== Recorded data ==
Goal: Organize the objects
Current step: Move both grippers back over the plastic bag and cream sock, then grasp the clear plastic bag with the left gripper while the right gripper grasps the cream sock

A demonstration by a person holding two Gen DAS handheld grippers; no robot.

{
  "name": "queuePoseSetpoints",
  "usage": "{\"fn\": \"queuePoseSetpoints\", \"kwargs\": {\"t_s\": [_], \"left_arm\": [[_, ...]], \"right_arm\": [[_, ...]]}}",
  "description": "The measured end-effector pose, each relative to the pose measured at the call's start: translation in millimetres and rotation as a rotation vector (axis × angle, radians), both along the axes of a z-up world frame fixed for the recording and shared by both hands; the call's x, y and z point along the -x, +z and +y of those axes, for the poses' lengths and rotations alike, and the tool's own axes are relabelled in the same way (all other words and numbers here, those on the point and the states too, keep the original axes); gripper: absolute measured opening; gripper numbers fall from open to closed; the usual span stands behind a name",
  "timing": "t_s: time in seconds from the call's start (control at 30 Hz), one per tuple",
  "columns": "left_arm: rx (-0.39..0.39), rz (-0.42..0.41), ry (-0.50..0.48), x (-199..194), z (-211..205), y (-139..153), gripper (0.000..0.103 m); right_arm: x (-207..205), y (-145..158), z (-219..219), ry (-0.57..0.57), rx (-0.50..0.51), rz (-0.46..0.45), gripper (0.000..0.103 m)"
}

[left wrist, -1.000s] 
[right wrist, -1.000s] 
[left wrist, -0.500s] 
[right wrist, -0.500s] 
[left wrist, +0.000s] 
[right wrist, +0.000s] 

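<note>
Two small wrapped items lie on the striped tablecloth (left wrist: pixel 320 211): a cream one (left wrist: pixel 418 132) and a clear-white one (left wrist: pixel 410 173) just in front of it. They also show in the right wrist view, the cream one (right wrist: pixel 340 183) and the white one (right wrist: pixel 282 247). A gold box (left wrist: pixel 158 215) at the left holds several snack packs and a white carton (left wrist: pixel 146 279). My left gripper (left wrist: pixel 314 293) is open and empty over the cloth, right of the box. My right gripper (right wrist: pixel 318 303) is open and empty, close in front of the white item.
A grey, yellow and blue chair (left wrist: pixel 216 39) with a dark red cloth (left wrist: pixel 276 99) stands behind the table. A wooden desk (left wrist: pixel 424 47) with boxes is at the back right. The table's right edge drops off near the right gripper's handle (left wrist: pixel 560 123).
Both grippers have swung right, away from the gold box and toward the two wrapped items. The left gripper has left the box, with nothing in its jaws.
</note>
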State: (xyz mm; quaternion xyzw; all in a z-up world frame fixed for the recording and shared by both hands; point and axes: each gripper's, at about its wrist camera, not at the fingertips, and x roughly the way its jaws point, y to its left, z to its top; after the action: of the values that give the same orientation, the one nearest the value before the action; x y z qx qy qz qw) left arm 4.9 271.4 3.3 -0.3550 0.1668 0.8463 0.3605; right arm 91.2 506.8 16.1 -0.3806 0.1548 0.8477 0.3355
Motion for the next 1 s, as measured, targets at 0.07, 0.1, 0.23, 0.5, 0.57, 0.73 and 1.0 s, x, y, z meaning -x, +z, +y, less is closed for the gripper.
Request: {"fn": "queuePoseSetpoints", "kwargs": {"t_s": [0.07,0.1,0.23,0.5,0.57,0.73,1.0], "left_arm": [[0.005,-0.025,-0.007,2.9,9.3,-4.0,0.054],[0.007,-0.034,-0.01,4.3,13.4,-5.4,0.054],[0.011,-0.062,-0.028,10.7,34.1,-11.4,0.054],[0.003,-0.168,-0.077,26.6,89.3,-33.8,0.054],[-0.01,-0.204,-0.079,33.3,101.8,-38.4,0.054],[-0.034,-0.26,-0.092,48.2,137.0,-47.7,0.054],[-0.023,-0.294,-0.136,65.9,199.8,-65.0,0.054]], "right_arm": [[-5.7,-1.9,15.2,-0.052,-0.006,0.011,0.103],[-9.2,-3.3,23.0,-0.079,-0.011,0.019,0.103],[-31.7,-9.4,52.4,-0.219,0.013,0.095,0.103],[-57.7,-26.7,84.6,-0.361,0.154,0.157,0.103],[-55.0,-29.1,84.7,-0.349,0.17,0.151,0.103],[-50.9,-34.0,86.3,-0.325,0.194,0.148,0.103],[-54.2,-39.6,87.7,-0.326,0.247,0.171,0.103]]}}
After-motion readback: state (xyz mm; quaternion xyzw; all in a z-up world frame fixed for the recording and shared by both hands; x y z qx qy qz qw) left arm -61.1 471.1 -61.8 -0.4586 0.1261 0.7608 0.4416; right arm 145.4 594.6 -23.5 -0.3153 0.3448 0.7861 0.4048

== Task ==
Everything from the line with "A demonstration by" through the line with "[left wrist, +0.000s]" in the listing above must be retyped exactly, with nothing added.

== Exercise result ==
A demonstration by a person holding two Gen DAS handheld grippers; no robot.

{
  "name": "queuePoseSetpoints",
  "usage": "{\"fn\": \"queuePoseSetpoints\", \"kwargs\": {\"t_s\": [_], \"left_arm\": [[_, ...]], \"right_arm\": [[_, ...]]}}",
  "description": "The measured end-effector pose, each relative to the pose measured at the call's start: translation in millimetres and rotation as a rotation vector (axis × angle, radians), both along the axes of a z-up world frame fixed for the recording and shared by both hands; the call's x, y and z point along the -x, +z and +y of those axes, for the poses' lengths and rotations alike, and the tool's own axes are relabelled in the same way (all other words and numbers here, those on the point and the states too, keep the original axes); gripper: absolute measured opening; gripper numbers fall from open to closed; the usual span stands behind a name",
  "timing": "t_s: time in seconds from the call's start (control at 30 Hz), one per tuple",
  "columns": "left_arm: rx (-0.39..0.39), rz (-0.42..0.41), ry (-0.50..0.48), x (-199..194), z (-211..205), y (-139..153), gripper (0.000..0.103 m); right_arm: x (-207..205), y (-145..158), z (-219..219), ry (-0.57..0.57), rx (-0.50..0.51), rz (-0.46..0.45), gripper (0.000..0.103 m)"
}

[left wrist, -1.000s] 
[right wrist, -1.000s] 
[left wrist, -0.500s] 
[right wrist, -0.500s] 
[left wrist, +0.000s] 

Nothing else is needed, and the exercise is over.